Rev. Graham called for this to be a time of spiritual renewal. Evangelism was not the tone needed in this great pluralistic democracy on Friday. It may be a time for a spiritual renewal, but more importantly, it is a time for civic renewal. I kept waiting for Reverend Graham to call us out as citizens of a great nation, rather than as Christians, leaving millions of non-Christians outside the gates. In fact, just last night I spoke to my sister who lives in the Netherlands. According to her, Europeans are becoming concerned that America is wrapping Christianity into nationalism in order to promote our own kind of religious war.

Sometimes I wonder if I was the only one paying attention in my high school history class. Christianity, a great religion, has influenced America, but Christianity hasn't made America great. This is what I wanted Reverend Graham to say, and since he didn't, I will say it in his place: Democracy has made us great. The Constitution of the United States has made us great. The Bill of Rights has made us great. We are neither a monarchy nor a theocracy. Our separation of church and state, enabling all faiths and cultures to struggle for a place and a voice, is what has made us great, and this is what we must work for, this is what we must hope for, and this is what we must fight for. This is what the stars and stripes means to me. As long as we sustain this power, we are powerful. As long as we sustain this power, we are not helpless; we are helpful.

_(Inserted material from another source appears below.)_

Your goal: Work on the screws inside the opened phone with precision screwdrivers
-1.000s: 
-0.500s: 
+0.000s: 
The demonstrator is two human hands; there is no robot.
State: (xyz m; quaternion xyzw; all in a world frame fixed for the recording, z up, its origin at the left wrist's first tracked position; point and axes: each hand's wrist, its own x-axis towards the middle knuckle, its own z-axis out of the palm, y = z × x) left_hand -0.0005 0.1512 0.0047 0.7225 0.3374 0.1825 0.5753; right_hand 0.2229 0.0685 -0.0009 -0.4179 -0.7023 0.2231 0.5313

Moreover, we are not alone. The outpouring of support from the world has given many of us great comfort. By Wednesday morning, the government of Cuba expressed its "pain" and "solidarity" with the United States. Remarkable words, really, from Cuba, and sincere. Two nights ago I saw firefighters from Budapest lined up in their uniforms next to their trucks in honor of New York City firefighters, police, and volunteers who have worked so hard, and with such great loss, to rescue those who are trapped and to dig out the rubble. I also watched the changing of the guard several nights ago at Buckingham palace. The guard played the Star Spangled Banner, while the crowd held their hands over their hearts as we do, carried American flags, and wept.

We have much to do. We are called to moderate our anxiety and spirit of vengeance. We are each called to carry forth the vision and values of this great nation, democracy, civil rights, and pluralism. We are called to help our sister and brothers in need. Our blood, water, money, thoughts and prayers do make a difference. We are called to have hope and courage.

Last Thursday, Mayor Giuliani stopped to visit a hospitalized firefighter, and asked him what it was like on the front lines. The man replied, "I had to do it. I am a New Yorker." We too have to dig through our rubble of fear, pain, and cracked dreams, because we are Americans, and this nation and world, needs us. May it always be so.